I Need to Apologize to My Friends for 'Surviving Selfishly'
Friends, I need to apologize. I know you won’t want me to, and will ask me not to, but I have to. It’s the right thing to do. It feels right to me, and because of that I must.
Having a chronic/life-limiting disease such as mitochondrial disease is extremely overwhelming. It overtakes every single part of your life without you even realizing it. It slips in slyly like a boa constrictor and slowly squeezes the life out of you.
With rapid-onset mitochondrial disease, you don’t have the time to put the oxygen mask on yourself first, so that you can reserve the strength and energy to help those around you cope. You are constantly grappling at one shoe while the other is falling off. You are trying to take steps forward while being thrust quickly backwards. It rapidly becomes a situation where most times instead of living you are merely trying to survive, and because of that selfishness becomes a mechanism of survival. It isn’t an excuse. It is the reality of an unfair situation, and it doesn’t feel right, because it isn’t.
Good friends make it really easy to become “necessarily selfish.” They “understand” when you go into hibernation for weeks while you muster up the strength to keep living, even if it means you’ve missed their important life events. They don’t get upset when you have failed to ask how their days are, even when you have been speaking to them for an hour about your day. They don’t bat an eye when you forget their birthdays, even when you are speaking to them on their birthday. They don’t expect you to reciprocate childcare (nor would they ask you to when they really need it). Thus the poor habit of a one-sided relationship begins. It’s easy to happen even to the best of friends, even when you don’t mean for it to happen at all.

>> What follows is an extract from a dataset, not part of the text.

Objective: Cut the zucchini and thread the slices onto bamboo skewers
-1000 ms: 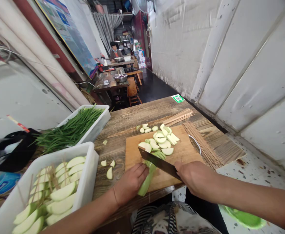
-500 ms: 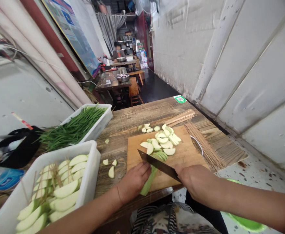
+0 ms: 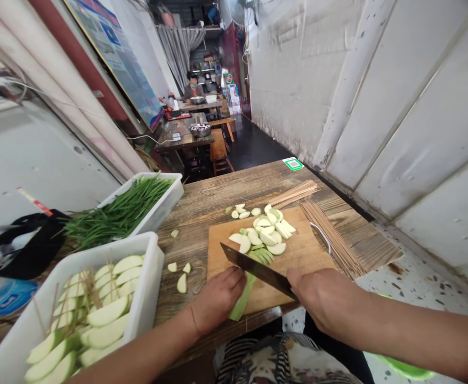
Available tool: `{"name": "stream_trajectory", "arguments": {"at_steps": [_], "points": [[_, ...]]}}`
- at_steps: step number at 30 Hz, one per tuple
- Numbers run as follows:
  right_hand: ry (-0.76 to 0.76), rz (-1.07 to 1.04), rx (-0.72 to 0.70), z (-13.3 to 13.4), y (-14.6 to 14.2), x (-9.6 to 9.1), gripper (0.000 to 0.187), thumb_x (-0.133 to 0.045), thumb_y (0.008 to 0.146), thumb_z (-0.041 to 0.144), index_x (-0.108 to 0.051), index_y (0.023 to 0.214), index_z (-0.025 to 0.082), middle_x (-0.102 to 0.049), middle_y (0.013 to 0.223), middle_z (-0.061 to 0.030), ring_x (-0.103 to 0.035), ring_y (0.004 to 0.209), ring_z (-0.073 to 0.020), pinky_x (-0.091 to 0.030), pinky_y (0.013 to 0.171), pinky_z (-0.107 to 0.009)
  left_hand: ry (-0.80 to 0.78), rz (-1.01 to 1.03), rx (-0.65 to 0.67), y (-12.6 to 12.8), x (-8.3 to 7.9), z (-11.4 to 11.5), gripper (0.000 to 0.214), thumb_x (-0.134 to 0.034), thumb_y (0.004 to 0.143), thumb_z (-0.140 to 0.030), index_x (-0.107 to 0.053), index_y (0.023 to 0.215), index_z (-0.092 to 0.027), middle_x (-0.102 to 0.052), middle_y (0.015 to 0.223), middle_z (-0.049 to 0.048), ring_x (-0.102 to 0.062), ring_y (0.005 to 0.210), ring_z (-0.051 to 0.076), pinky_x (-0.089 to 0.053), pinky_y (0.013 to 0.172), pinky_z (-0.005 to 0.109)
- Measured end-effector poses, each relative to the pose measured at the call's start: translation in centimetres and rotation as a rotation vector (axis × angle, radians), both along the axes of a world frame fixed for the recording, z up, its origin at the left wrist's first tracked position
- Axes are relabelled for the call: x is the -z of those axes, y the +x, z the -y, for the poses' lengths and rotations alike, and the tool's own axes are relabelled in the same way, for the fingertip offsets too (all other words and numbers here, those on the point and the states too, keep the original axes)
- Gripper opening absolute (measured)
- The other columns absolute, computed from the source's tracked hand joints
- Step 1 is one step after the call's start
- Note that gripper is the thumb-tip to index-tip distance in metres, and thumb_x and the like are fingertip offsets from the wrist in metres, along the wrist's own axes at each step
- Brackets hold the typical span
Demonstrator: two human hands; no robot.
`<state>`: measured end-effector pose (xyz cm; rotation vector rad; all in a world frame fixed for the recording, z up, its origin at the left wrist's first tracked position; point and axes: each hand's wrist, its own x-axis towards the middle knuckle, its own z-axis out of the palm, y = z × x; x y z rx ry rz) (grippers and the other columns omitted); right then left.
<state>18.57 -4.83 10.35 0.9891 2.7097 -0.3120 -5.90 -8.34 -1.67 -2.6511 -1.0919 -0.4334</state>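
My right hand is closed round the handle of a dark, broad-bladed kitchen knife, its blade slanting up to the left over the cutting board. My left hand presses with bent fingers on a long pale green vegetable, like a zucchini or green eggplant, at the board's near edge. The blade lies close to the left fingertips and hides the cut end. Just beyond the blade lean fresh green-skinned slices. Behind them is a heap of pale half-round slices.
On the left stand a white tray of skewered slices and another tray with long green stalks. Bundles of thin wooden skewers lie right of the board. Small offcuts dot the table. A person sits far back.
The knife's tip has shifted slightly left and up, over the vegetable. Both hands stay almost in place. The view has tilted slightly, and the seated person at the back shows more.
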Motion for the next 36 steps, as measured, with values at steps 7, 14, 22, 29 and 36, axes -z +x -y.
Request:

Why? Because tragedy is supposed to be temporary. The amount of one-sided caretaking and the reception of that level of care is supposed to be short term until you get back on your feet and are able to create a normal life for yourself. With a disease that is constantly progressing, that is nearly impossible. My typical is constantly changing, and therefore my loved ones are constantly trying to help me pick up the pieces and move on again. Mitochondrial disease doesn’t just effect me, it effects everyone around me. It is poisonous.
So, I apologize, because I have to, whether the contagion that this disease has created is my fault or not. I am profoundly sorry for all of the days that ended before I asked you how you were doing. I am sorry for all the times social media had to remind me it was your birthday before I remembered. I’m sorry for all the days that passed before I responded to your text messages, although I appreciated them immediately.
Please know I could not get through a single day of this disease without you. Your efforts never go unnoticed. Your strength to stick this out with me is nothing short of admirable. You are a large part of my ability to fight this disease. Thank you every day for everything you have ever done and ever will do.